Work order - Exactly reproduce the data from its first line through the line with "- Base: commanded", leaving out every line after it.

[Items from a data source]

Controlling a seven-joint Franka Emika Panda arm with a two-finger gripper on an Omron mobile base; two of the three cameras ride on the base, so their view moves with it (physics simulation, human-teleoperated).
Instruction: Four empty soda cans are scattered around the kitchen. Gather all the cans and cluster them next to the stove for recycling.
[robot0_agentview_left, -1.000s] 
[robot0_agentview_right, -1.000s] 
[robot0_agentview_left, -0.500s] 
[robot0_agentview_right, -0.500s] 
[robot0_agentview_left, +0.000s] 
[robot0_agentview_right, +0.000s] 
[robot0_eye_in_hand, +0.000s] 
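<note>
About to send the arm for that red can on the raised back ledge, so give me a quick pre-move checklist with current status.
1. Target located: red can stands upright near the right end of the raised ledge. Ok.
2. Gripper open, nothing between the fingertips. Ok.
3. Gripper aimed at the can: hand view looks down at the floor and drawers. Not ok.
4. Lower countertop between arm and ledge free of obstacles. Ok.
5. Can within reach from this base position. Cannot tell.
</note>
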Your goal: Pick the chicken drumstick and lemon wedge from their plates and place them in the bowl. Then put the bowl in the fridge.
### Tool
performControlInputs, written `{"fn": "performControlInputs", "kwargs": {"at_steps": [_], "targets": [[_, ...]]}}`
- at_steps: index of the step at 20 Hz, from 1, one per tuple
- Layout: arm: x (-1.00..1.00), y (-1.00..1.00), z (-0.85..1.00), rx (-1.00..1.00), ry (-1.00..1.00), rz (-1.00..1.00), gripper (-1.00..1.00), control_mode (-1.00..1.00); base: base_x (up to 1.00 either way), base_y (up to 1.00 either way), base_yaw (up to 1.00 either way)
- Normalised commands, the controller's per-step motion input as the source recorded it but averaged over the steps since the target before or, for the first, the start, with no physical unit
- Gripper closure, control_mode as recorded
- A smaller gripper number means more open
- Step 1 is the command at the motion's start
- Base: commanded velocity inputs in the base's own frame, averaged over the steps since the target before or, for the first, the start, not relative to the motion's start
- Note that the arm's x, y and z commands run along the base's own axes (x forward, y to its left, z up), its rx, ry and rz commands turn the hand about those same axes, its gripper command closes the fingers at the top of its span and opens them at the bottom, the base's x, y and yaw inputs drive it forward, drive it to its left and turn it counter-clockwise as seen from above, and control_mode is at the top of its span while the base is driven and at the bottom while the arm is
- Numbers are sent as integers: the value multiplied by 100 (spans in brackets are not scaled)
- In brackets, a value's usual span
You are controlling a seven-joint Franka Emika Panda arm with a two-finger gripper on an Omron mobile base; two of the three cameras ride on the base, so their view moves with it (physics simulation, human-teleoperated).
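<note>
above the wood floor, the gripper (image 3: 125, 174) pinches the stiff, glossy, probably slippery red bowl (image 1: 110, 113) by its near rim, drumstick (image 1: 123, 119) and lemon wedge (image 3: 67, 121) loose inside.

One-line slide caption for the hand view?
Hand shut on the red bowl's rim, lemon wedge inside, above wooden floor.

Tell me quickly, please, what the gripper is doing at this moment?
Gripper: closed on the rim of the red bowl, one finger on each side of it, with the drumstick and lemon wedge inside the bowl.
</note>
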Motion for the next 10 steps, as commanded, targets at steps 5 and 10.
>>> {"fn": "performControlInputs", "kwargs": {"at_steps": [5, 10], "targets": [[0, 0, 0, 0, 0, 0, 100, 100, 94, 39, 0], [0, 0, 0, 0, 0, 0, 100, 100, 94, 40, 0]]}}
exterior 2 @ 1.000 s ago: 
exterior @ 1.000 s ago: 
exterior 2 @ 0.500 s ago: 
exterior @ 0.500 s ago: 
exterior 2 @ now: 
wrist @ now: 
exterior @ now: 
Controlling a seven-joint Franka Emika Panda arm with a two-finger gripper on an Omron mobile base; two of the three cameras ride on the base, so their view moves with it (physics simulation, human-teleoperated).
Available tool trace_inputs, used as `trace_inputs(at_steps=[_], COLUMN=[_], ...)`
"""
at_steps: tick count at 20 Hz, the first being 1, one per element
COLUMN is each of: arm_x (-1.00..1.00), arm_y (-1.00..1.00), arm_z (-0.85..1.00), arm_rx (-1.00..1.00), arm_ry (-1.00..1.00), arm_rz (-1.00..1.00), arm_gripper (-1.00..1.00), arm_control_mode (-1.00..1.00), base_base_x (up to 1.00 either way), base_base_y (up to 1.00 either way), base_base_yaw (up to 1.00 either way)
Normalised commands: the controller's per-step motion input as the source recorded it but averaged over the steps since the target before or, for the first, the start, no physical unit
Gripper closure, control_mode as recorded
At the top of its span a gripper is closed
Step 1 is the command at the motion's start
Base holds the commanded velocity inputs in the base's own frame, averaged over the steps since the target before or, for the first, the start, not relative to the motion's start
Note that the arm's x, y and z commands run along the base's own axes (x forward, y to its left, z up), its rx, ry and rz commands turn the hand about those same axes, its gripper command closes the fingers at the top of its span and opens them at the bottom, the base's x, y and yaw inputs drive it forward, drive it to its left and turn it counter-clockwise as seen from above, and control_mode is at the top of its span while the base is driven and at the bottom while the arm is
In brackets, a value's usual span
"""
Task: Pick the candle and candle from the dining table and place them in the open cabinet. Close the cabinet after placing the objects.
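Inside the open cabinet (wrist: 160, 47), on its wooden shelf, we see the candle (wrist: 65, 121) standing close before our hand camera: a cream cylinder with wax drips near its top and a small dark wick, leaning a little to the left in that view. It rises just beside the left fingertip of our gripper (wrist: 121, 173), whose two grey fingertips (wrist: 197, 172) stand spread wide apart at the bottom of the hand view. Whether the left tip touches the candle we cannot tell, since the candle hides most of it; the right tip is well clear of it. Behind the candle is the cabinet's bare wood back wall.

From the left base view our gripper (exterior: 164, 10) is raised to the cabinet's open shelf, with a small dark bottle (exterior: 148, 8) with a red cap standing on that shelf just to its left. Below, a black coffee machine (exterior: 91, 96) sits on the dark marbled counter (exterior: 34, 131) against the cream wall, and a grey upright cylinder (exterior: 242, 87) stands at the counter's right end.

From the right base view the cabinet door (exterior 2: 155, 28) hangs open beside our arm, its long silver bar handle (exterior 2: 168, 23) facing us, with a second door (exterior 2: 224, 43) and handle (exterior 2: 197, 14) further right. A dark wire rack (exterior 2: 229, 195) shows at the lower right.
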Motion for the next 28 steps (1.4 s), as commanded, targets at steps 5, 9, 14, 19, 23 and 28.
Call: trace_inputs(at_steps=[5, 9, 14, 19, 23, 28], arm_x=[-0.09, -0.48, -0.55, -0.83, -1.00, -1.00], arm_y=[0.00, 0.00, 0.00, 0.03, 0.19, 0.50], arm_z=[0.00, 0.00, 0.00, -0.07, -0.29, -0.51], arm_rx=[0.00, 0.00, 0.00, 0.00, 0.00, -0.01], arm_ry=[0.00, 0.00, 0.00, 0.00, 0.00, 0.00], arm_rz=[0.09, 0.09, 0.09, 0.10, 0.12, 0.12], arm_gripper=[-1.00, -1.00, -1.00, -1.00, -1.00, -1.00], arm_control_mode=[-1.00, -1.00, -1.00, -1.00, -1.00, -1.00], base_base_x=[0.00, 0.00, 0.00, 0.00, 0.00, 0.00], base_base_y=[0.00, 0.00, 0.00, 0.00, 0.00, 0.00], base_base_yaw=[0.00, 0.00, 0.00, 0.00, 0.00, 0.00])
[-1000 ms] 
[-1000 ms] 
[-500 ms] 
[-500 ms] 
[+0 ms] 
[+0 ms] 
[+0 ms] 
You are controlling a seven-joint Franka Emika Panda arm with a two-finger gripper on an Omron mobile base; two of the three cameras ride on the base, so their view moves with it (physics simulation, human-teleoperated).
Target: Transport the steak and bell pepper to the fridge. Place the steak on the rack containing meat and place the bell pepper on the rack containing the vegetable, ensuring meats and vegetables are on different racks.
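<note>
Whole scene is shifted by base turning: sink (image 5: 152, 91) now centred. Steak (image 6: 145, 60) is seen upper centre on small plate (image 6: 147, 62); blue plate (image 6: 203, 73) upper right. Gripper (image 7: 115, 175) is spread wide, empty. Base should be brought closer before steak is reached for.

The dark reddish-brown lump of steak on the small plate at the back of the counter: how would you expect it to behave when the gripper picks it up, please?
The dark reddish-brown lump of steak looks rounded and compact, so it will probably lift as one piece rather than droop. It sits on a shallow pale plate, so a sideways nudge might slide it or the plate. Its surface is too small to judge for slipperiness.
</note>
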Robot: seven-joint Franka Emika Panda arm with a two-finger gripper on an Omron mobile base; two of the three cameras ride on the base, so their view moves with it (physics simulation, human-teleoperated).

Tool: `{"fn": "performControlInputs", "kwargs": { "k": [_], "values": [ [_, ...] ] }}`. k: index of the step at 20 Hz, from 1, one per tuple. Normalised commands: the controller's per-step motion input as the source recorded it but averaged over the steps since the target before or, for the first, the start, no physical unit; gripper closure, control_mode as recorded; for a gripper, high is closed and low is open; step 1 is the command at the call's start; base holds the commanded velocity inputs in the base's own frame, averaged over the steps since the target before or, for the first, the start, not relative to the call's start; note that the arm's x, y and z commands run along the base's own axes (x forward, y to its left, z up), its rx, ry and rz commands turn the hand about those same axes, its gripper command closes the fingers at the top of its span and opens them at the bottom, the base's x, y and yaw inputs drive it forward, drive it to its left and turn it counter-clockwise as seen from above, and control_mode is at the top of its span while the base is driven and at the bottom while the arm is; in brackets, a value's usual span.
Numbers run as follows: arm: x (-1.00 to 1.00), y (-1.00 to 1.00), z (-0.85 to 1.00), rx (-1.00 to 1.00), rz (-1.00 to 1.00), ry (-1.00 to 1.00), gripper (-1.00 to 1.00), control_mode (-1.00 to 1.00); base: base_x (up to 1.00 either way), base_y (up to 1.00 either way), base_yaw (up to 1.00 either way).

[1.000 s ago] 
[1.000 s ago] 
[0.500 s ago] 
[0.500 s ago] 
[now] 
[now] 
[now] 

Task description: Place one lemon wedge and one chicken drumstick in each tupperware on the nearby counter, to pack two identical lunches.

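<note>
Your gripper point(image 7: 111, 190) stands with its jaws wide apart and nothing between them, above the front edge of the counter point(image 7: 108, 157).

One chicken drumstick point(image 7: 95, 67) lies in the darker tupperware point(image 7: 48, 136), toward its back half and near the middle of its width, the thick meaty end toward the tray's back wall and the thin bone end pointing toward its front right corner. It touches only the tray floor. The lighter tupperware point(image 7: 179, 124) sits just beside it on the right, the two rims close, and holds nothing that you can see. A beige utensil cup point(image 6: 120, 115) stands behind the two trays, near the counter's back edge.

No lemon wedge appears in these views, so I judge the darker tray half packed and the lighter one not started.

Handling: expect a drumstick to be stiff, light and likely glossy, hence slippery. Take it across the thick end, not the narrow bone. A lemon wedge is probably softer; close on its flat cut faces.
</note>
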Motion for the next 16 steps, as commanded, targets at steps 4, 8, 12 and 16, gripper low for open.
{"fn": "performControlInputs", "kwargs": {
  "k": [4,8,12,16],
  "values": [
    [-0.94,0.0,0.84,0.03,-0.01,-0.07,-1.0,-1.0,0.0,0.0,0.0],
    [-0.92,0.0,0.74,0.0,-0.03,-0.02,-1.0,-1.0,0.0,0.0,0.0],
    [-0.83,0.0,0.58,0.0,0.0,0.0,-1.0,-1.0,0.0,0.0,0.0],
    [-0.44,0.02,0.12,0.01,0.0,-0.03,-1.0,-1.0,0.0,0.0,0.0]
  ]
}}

Answer area -
Controlling a seven-joint Franka Emika Panda arm with a two-finger gripper on an Omron mobile base; two of the three cameras ride on the base, so their view moves with it (physics simulation, human-teleoperated).
Instruction: Four empty soda cans are scattered around the kitchen. Gather all the cans and cluster them next to the stove for recycling.
[robot0_agentview_left, -1.000s] 
[robot0_agentview_right, -1.000s] 
[robot0_agentview_left, -0.500s] 
[robot0_agentview_right, -0.500s] 
[robot0_agentview_left, +0.000s] 
[robot0_agentview_right, +0.000s] 
[robot0_eye_in_hand, +0.000s] 
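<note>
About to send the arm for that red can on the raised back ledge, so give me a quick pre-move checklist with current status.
1. Target located: red can stands upright near the right end of the raised ledge. Ok.
2. Gripper open, nothing between the fingertips. Ok.
3. Gripper aimed at the can: hand view looks down at the floor and drawers. Not ok.
4. Lower countertop between arm and ledge free of obstacles. Ok.
5. Can within reach from this base position. Cannot tell.
</note>
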Your goal: Pick the chicken drumstick and lemon wedge from their plates and place them in the bowl. Then put the bowl in the fridge.
### Tool
performControlInputs, written `{"fn": "performControlInputs", "kwargs": {"at_steps": [_], "targets": [[_, ...]]}}`
- at_steps: index of the step at 20 Hz, from 1, one per tuple
- Layout: arm: x (-1.00..1.00), y (-1.00..1.00), z (-0.85..1.00), rx (-1.00..1.00), ry (-1.00..1.00), rz (-1.00..1.00), gripper (-1.00..1.00), control_mode (-1.00..1.00); base: base_x (up to 1.00 either way), base_y (up to 1.00 either way), base_yaw (up to 1.00 either way)
- Normalised commands, the controller's per-step motion input as the source recorded it but averaged over the steps since the target before or, for the first, the start, with no physical unit
- Gripper closure, control_mode as recorded
- A smaller gripper number means more open
- Step 1 is the command at the motion's start
- Base: commanded velocity inputs in the base's own frame, averaged over the steps since the target before or, for the first, the start, not relative to the motion's start

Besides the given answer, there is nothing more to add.